The utmost caution was exercised at Rome before granting this petition. No confidence was placed in the medical certificate; but the Inquisitor-General of Florence, Father Fanano, was instructed to visit Galileo and to make an exact report of his health, and whether it was to be feared, if he lived at Florence, that he would promote the propagation of his errors.[1] Fanano at once conscientiously executed his commission, and on 13th February, 1638, sent the following report to Cardinal Francesco Barberini:—

"In order the better to execute his Holiness's commission, I went myself, accompanied by a strange physician, an intimate friend of mine, to see Galileo, quite unexpectedly, at his villa at Arcetri, to find out the state he was in.
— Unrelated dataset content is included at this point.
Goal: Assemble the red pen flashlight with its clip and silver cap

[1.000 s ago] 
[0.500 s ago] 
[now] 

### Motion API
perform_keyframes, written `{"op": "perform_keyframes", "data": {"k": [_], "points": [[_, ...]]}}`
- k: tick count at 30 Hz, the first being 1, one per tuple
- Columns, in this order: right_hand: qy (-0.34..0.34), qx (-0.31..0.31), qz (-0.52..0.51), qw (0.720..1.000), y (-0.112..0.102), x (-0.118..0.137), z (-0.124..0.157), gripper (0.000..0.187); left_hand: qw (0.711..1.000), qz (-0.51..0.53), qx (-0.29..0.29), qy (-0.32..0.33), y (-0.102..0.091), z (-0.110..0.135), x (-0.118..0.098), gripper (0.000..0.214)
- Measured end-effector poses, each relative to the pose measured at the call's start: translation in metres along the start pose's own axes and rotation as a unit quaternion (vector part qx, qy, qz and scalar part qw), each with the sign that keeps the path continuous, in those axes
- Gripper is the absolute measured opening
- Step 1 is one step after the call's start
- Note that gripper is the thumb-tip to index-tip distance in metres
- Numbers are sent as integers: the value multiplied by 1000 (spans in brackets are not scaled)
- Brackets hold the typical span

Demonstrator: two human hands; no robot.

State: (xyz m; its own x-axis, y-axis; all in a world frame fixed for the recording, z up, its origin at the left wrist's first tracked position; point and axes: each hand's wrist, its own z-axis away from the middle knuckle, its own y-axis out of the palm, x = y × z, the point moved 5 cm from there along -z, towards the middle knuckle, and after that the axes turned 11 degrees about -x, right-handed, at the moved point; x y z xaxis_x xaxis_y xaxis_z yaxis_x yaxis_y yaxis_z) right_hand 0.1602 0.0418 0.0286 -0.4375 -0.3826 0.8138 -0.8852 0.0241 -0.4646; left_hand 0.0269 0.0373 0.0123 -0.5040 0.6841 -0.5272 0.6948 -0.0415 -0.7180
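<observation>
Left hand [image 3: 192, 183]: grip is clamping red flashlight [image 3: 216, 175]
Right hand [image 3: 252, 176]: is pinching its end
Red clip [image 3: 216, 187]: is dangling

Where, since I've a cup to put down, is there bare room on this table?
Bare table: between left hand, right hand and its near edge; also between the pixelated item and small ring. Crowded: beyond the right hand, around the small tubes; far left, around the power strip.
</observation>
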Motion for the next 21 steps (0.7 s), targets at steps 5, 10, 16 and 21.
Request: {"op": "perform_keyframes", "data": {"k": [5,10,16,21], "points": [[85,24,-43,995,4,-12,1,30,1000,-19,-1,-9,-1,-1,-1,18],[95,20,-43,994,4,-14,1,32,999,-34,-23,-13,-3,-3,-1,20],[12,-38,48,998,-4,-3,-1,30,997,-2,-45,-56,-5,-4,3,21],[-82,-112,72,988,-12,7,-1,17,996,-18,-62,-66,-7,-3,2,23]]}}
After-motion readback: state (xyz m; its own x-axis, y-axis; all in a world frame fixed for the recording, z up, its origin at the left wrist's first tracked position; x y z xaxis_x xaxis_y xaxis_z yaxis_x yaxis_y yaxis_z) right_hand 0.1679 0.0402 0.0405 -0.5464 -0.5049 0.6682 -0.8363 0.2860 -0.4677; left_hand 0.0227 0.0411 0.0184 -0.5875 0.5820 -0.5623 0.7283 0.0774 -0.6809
My idea was not so much by this mode of proceeding to put myself in a position to report on the nature of his ailments, as to gain an insight into the studies and occupations he is carrying on, that I might be able to judge whether he was in a condition, if he returned to Florence, to propagate the condemned doctrine of the double motion of the earth by speeches at meetings. I found him deprived of his eyesight, entirely blind; he hopes for a cure, as the cataract only formed six months ago, but at his age of seventy the physician considers it incurable. He has besides a severe rupture, and suffers from continual weariness of life and sleeplessness, which as he asserts, and it is confirmed by the inmates of his house, does not permit him one hour's sound sleep in the twenty-four. He is besides so reduced that he looks more like a corpse than a living man. The villa is a long way from the city, and the access is inconvenient, so that Galileo can but seldom, and with much inconvenience and expense, have medical aid."[2] His studies are interrupted by his

  1. Gherardi's Documents, Doc. xxiii.
  2. This passage directly contradicts the remark on this subject in the report of Fra Clemente, the Inquisitor, of 1st April, 1634; his successor, Fra Fanano, seems to have been more favourable to Galileo.